Hermano, a veces dices: «El Señor me ha abandonado, el Señor me ha olvidado». Pero ¿has mirado suficientemente al Hijo único? ¿Te das cuenta de que hoy no tienes dónde ver a Dios si no es en este hombre que se dirige a Jerusalén? Dios no pronuncia otras palabras que las de Jesús. Entonces, mira al Hijo y conocerás al Padre. Mira al Hijo y aprenderás de él lo que hace vivir a Dios. «Lo que hay de visible en el Padre, escribía San Ireneo, es el Hijo». Hazte hijo a tu vez, uniéndote a tu hermano mayor; él te iniciará en los secretos de la vida. «Os lo aseguro: quien escucha mi palabra y cree al que me envió, posee la vida eterna».
Jesús es el mayor de una multitud de hermanos.

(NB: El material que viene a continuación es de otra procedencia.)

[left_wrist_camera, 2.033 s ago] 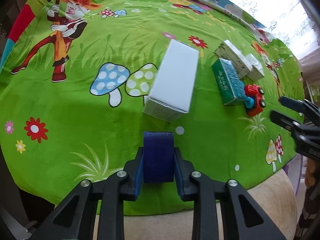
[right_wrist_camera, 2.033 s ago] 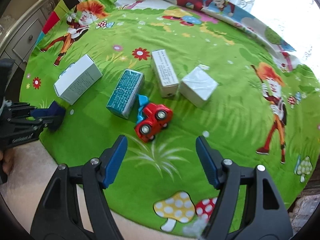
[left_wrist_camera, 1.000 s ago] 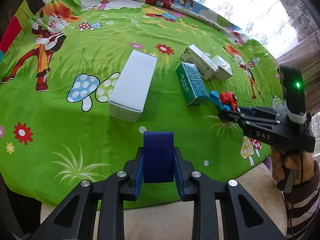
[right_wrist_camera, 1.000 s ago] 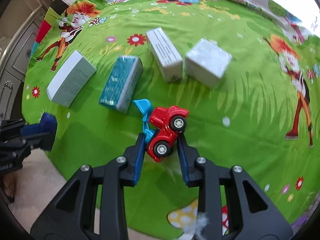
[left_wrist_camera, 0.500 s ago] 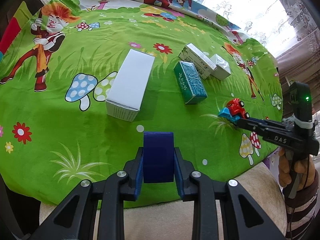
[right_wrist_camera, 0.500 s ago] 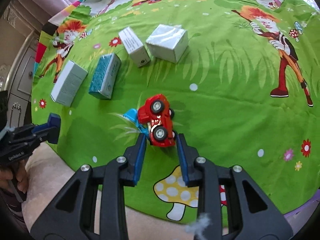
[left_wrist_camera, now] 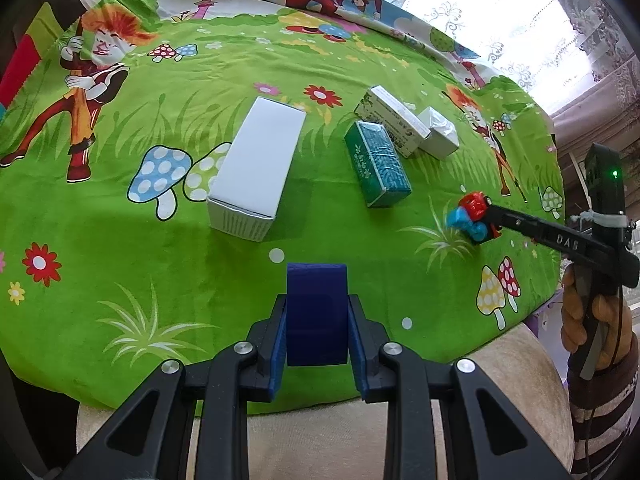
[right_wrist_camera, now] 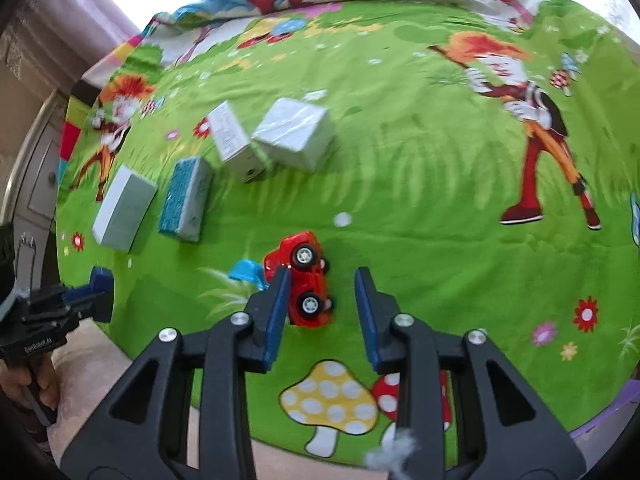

Con su muerte, ha derribado los muros que hacían de la casa familiar una estancia cerrada. «Llega la hora, y ya está aquí, en que los muertos oirán la voz del Hijo y saldrán». La casa va a abrirse al soplo del Espíritu, y el largo cortejo de los que se sentían exiliados por su miseria va a poder entrar. La voz del Hijo es obediencia: «Padre, que se haga tu voluntad». Jesús nace a la verdadera condición de hijo al abandonar su vida en el único que puede devolvérsela. En la cruz nace el único verdadero hijo. Pues Jesús se entrega a aquel que pronuncia la palabra que engendra: «Hoy te he dado la vida; tú eres mi Hijo amado».
Hermano, el día de tu bautismo, Jesús te ha abierto completamente la casa. Oíste la voz que te llamaba y ya, en Jesús, respondiste: «Que se haga tu voluntad». Te conviertes por la gracia en lo que eras ya en verdad. Un día, Dios reconocerá el nombre inscrito en tu carne, pues llevas el nombre del Hijo único. Un día, él se reconocerá al mirarte y te dirá sonriente: «¡Cómo te pareces a mí, entra en mi casa!»